*** Begin section ***

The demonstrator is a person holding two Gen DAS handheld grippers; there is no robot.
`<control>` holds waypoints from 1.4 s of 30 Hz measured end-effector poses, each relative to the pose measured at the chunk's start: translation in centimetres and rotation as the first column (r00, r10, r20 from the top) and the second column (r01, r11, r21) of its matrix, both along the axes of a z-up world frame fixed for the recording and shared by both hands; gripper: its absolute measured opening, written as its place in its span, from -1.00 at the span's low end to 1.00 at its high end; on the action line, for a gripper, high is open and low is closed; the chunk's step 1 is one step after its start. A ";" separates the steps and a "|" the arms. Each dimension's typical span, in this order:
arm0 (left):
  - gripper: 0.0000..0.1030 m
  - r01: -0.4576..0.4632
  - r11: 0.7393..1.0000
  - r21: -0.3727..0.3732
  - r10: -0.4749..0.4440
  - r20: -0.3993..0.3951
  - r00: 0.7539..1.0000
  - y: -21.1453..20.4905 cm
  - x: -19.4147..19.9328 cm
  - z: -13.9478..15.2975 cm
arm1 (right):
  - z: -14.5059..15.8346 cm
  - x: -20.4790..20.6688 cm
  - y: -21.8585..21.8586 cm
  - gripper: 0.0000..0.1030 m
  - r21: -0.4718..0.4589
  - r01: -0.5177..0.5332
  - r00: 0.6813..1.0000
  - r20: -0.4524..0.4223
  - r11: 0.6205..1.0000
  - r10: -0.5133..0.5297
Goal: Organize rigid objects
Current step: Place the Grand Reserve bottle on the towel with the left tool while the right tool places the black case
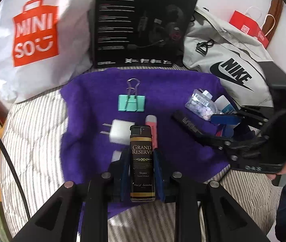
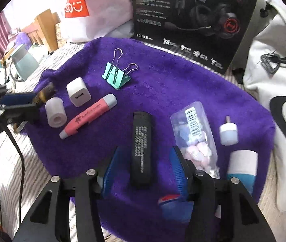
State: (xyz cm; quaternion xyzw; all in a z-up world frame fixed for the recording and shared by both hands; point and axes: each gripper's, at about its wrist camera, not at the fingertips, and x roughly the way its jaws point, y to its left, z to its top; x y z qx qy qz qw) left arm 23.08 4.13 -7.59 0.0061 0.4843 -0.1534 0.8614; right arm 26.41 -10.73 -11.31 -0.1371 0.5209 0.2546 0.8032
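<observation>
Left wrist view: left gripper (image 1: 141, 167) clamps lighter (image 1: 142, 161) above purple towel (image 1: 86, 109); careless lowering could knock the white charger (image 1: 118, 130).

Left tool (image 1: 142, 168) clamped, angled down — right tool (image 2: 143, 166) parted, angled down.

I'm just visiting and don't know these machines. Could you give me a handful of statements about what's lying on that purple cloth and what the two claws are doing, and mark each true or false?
1. The left claw grips a dark lighter labelled Grand Reserve. True.
2. The right claw is clamped on the black stick. False: the stick lies on the purple cloth between open fingers that do not press it.
3. The teal binder clip lies on the cloth. True.
4. The pink pen is inside the clear packet. False: it lies loose beside the white charger plug.
5. The headset box lies flat on the cloth. False: it stands behind it.
</observation>
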 end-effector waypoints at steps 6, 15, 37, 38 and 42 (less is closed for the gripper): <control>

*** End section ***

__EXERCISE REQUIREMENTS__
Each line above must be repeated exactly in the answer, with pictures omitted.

__WRITTEN ANSWER__
The demonstrator is a person holding two Gen DAS handheld grippers; there is no robot.
`<control>` holds waypoints from 1.4 s of 30 Hz measured end-effector poses, each relative to the pose measured at the chunk's start: translation in centimetres and rotation as the first column (r00, r10, r20 from the top) and the second column (r01, r11, r21) of its matrix, both along the axes of a z-up world frame fixed for the recording and shared by both hands; gripper: its absolute measured opening, written as its place in its span, from -1.00 at the span's low end to 1.00 at its high end; on the action line, for a gripper, high is open and low is closed; the chunk's step 1 is one step after its start. A ";" separates the steps and a "|" the arms. Each dimension's typical span, in this order:
arm0 (left):
  - gripper: 0.0000..0.1030 m
  - r01: -0.4576..0.4632
  - r11: 0.7393..1.0000
  - r21: -0.3727..0.3732
  - r10: -0.4749..0.4440
  - r20: -0.3993..0.3951
  - r00: 0.7539..1.0000
  - y: -21.1453..20.4905 cm
  - x: -19.4147..19.9328 cm
  - z: -13.9478..15.2975 cm
arm1 (right):
  - z: -14.5059..15.8346 cm
  - x: -20.4790..20.6688 cm
  - y: -21.8585..21.8586 cm
  - gripper: 0.0000..0.1030 m
  - r21: -0.4718..0.4589
  - r01: -0.5177..0.5332
  - r00: 0.6813..1.0000
  - r20: -0.4524..0.4223
  - r11: 0.6205..1.0000
  - r10: -0.5133..0.5297
Goal: Organize rigid objects
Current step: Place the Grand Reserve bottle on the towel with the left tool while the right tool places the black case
State: (xyz cm; quaternion xyzw; all in a z-up world frame fixed for the recording and shared by both hands; point and axes: each gripper's, at about its wrist camera, not at the fingertips, and x roughly the way its jaws point, y to its left, z to its top; x y z qx qy qz qw) left arm 23.08 4.13 -7.59 0.0061 0.4843 -0.1534 0.8614; right arm 26.41 -10.73 -11.31 -0.1371 0.5209 0.2546 0.8032
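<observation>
Left wrist view: left gripper (image 1: 141, 167) clamps lighter (image 1: 142, 161) above purple towel (image 1: 86, 109); careless lowering could knock the white charger (image 1: 118, 130).

Left tool (image 1: 142, 168) clamped, angled down — right tool (image 2: 143, 166) parted, angled down.

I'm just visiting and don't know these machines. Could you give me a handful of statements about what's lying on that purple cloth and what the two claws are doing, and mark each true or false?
1. The left claw grips a dark lighter labelled Grand Reserve. True.
2. The right claw is clamped on the black stick. False: the stick lies on the purple cloth between open fingers that do not press it.
3. The teal binder clip lies on the cloth. True.
4. The pink pen is inside the clear packet. False: it lies loose beside the white charger plug.
5. The headset box lies flat on the cloth. False: it stands behind it.
</observation>
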 end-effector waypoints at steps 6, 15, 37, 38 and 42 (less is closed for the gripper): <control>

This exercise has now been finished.